Annoncée depuis le mois de novembre dernier, la Banque pour le commerce et l'entrepreneuriat du Gabon (BCEG) a officiellement lancé ses activités ce 18 décembre à Libreville, au cours d’une cérémonie présidée personnellement par le président de la République, Brice Clotaire Oligui Nguema.
L’objectif principal de cette banque, apprend-on, est d’accompagner les Petites et moyennes entreprises (PME), les artisans, les coiffeurs, dans le sens de leur offrir l’accès au crédit et surtout de les amener à une structuration. Et pour cause, a expliqué Parfaite Amouyeme Ollame, le ministre du Commerce, l’une des grandes difficultés des PME gabonaises c’est l’accès au crédit. Ceci dans un contexte où les banques conventionnelles ont des taux de remboursements très élevés parfois de l’ordre de 35 ou 40%. « Or, avec la BCEG, les taux d’intérêts vont de 3 à 14% ce qui est inédit sur le marché financier », se félicite le membre du gouvernement.
Elle précise que les conditions d’accès au crédit ont été assouplies. « Nous avons d’une part les PME agréées, et également les PME qui ont une fiche circuit mais qui ne sont pas véritablement formalisées. L’objectif c’est de faire en sorte que toutes ces PME qui ne sont pas structurées arrivent à la formalisation. Parce qu’il sera question à terme d’octroyer un statut juridique à toutes ces personnes qui dans une activité génératrice de revenus », explique le ministre du Commerce.

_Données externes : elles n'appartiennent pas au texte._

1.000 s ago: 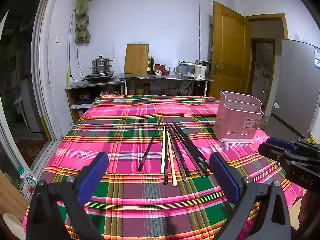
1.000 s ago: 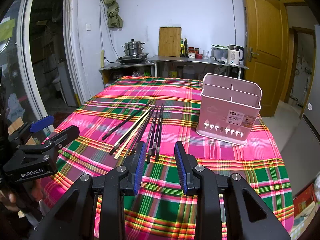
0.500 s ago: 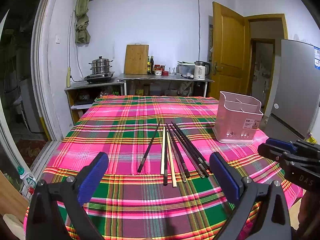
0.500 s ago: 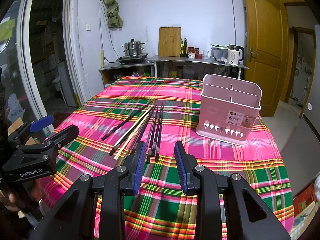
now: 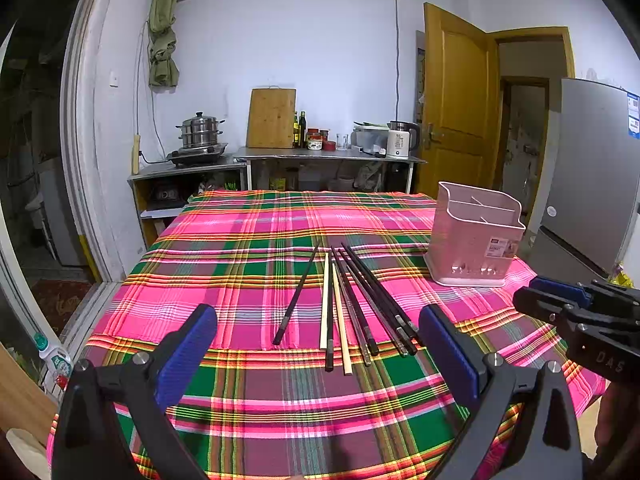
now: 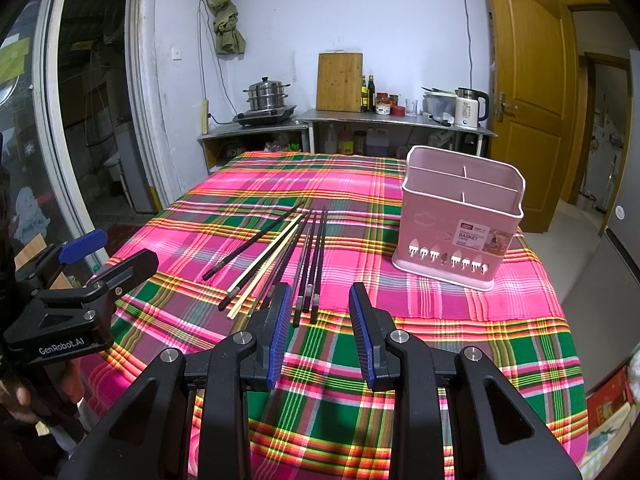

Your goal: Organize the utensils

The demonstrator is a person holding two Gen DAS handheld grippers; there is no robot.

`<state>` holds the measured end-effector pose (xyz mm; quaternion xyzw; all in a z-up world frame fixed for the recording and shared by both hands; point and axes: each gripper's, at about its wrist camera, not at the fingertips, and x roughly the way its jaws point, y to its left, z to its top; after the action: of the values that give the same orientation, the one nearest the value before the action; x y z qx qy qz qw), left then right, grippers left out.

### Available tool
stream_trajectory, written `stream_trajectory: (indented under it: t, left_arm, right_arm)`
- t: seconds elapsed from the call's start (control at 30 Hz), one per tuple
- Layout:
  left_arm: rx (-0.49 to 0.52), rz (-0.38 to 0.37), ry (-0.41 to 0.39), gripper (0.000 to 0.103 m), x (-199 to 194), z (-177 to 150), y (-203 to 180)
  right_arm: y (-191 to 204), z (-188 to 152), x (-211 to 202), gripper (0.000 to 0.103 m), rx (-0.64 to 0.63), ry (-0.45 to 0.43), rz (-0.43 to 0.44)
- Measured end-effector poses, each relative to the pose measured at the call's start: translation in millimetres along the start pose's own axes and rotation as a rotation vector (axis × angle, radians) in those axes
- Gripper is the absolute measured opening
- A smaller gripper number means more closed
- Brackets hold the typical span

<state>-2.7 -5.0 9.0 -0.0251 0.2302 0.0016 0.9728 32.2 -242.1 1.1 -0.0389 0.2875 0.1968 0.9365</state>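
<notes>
Several chopsticks (image 5: pixel 348 308), most black and two pale wood, lie side by side on the plaid tablecloth (image 5: pixel 248 256); they also show in the right wrist view (image 6: pixel 280 256). A pink divided utensil basket (image 5: pixel 474 240) stands upright to their right, also in the right wrist view (image 6: pixel 460 216). My left gripper (image 5: pixel 318 344) is wide open and empty, just short of the near ends of the chopsticks. My right gripper (image 6: pixel 318 320) is open with a narrower gap, empty, just short of the black chopsticks' near ends.
A counter (image 6: pixel 396 120) beyond the table's far edge holds a steamer pot, cutting board, bottles and kettle. A wooden door (image 6: pixel 524 92) stands at the right, a glass door frame at the left. Each gripper shows at the edge of the other's view.
</notes>
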Motion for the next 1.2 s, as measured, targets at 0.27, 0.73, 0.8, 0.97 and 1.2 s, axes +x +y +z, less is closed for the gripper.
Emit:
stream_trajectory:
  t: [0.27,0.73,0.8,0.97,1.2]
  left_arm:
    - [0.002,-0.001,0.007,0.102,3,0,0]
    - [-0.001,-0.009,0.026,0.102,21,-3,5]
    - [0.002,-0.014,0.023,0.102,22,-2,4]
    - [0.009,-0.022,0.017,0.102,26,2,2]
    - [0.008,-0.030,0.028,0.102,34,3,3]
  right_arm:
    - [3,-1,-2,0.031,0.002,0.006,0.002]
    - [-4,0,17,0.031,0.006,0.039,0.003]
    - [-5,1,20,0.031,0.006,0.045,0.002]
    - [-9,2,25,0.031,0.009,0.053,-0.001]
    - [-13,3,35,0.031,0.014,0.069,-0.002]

La BCEG, entièrement détenue par des institutions et des privés du Gabon, dispose d'un capital de 17 milliards de FCFA. Elle est consacrée aux petites et moyennes entreprises et aux très petites entreprises (TPE), qui représentent plus de 80% de la structure économique. De plus, cette institution financière devient la 8e institution bancaire du pays et la seconde actuellement sous contrôle des capitaux nationaux, en compagnie de BGFIBank, le leader du marché au Gabon.
Cette institution bancaire prévoit d'être implantée dans toutes les neuf provinces du pays avant 2027. Selon des statistiques officielles, cela devrait favoriser une augmentation du taux de bancarisation qui atteint 30% au Gabon.